The Julianne Argyros Orchestra Hall at Chapman University’s Marybelle and Sebastian P. Musco Center For The Arts
Chapman University’s Marybelle and Sebastian P. Musco Center For The Arts
The $82 million, 88,000-square foot Musco Center was designed by architect Pfeiffer Partners in collaboration with Theatre Projects, acoustician Nagata Acoustics, and AV consultant Sonitus. The center features the 1,044-seat Julianne Argyros Orchestra Hall, featuring a mezzanine, side boxes and two levels of balconies. The theatre features a full fly tower, stage traps and two orchestra lifts that can create a Broadway pit, large opera pit, or stage extension, plus a dimming and relay system, advanced LED lighting, and a full array of rigging, including a motorized house curtain.
In a very novel design twist, the space can transform from proscenium theatre to concert hall in less than an hour through the use of a one-of-a-kind fully flown orchestra shell. The unique 120,000-pound shell, designed by Nagata Acoustics, is lifted and flown by hoist machinery through coordinated grid slots, in conjunction with Pook Diemont & Ohl and their partners, C.K. Wegner and Thern. Michael Ferguson, Theatre Projects’ project manager, elaborates, “What’s great about the Musco Center, and what we put a lot of care and effort into, was making a beautiful performance space that doesn’t just feel like a room with an orchestra shell wedged into it,” says Ferguson. “It’s not just a proscenium theatre that we put a shell in; it’s a concert hall where we can take the shell out. It’s one of the most well-integrated orchestra shells we’ve ever designed.”

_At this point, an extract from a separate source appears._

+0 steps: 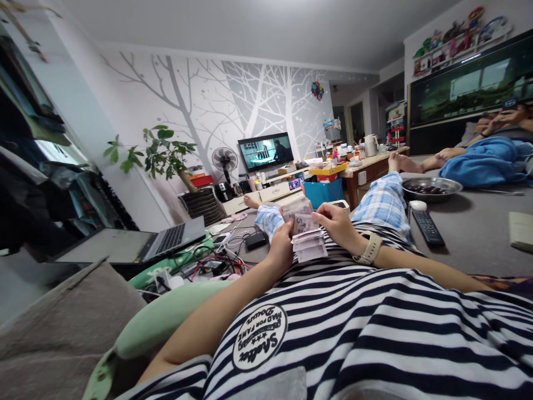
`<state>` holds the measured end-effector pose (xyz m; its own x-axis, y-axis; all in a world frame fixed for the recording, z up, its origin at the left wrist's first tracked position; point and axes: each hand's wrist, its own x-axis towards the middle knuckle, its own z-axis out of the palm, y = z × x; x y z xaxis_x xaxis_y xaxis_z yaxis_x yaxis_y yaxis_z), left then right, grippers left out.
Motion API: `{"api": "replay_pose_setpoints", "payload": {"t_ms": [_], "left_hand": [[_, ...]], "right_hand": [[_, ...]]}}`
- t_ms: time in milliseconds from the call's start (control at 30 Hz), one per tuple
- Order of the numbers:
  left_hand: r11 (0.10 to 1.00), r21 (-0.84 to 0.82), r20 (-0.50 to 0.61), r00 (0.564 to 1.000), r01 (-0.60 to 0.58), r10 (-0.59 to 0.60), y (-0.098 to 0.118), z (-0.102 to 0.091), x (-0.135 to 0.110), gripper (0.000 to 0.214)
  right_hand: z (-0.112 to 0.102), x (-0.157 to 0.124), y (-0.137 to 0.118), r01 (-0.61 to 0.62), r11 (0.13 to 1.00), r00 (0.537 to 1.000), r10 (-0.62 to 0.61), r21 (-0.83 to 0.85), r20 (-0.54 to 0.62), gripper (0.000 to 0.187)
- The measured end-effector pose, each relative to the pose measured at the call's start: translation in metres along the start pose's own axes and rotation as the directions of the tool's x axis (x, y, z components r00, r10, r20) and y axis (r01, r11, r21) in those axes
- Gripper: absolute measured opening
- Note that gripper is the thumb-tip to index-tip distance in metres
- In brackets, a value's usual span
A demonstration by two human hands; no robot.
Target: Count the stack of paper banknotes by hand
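A stack of pale purple banknotes is held over my lap, with a figure 5 readable on one of them. My left hand is closed around the stack's left side, thumb on top. From the right, my right hand pinches the edge of a note between thumb and fingers. Several folded notes hang down in layers below my fingers, close to my striped shirt. A pale watch is on my right wrist.
To the left lie an open laptop, tangled cables and a green cushion. On the right are a remote and a metal bowl of dark round things. Another person reclines beyond. A cluttered table stands ahead.
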<state>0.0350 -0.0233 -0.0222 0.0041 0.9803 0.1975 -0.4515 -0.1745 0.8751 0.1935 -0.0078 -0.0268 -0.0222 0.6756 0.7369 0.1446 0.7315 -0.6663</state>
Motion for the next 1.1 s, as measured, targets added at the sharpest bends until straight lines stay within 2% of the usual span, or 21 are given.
{"api": "replay_pose_setpoints", "payload": {"t_ms": [167,300,433,567,800,1100], "left_hand": [[0.999,0.023,-0.011,0.999,-0.034,0.034,-0.0012,-0.0006,0.0024,0.012],[0.998,0.056,0.026,0.999,-0.033,0.032,-0.0009,-0.0019,0.0011,0.007],[0.996,0.085,0.027,0.999,-0.034,0.032,-0.0006,-0.0031,0.0003,0.004],[0.999,0.039,0.061,0.998,-0.006,0.004,0.0001,-0.0015,-0.0007,0.008],[0.999,0.024,0.019,0.999,0.041,-0.042,0.0013,-0.0013,-0.0018,0.012],[0.998,-0.021,0.041,0.998,0.057,-0.057,0.0005,-0.0008,-0.0003,0.014]], "right_hand": [[0.0001,-0.003,-0.0047,0.089,0.994,0.996,-0.09,0.068,0.007,0.031],[0.0002,-0.005,-0.0054,0.134,0.986,0.99,-0.138,0.098,0.032,0.032],[0.0009,-0.0056,-0.0036,0.137,0.982,0.989,-0.143,0.127,0.042,0.033],[0.0017,-0.0054,-0.0025,0.128,0.98,0.989,-0.138,0.154,0.059,0.036],[0.0018,-0.0054,-0.0026,0.127,0.977,0.988,-0.14,0.172,0.066,0.037],[0.0019,-0.0049,-0.001,0.136,0.976,0.986,-0.151,0.171,0.076,0.033]]}}
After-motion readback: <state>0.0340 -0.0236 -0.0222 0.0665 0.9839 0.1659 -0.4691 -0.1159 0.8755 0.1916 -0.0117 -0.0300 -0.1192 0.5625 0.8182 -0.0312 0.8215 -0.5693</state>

All in all, the Musco Center’s design elements allows for high function—the hallmark of any successful install. “We all know it is difficult to achieve one room that does all things well, but this room really does,” Ferguon summarizes. “The Nagata-designed acoustics aren’t compromised in the least, and the technical capabilities are all there for opera, dance, and amplified performances. This flexibility allows not only their music and opera programs to grow, but allows great performances to be brought in and housed on campus, enriching the lives of both students and community.”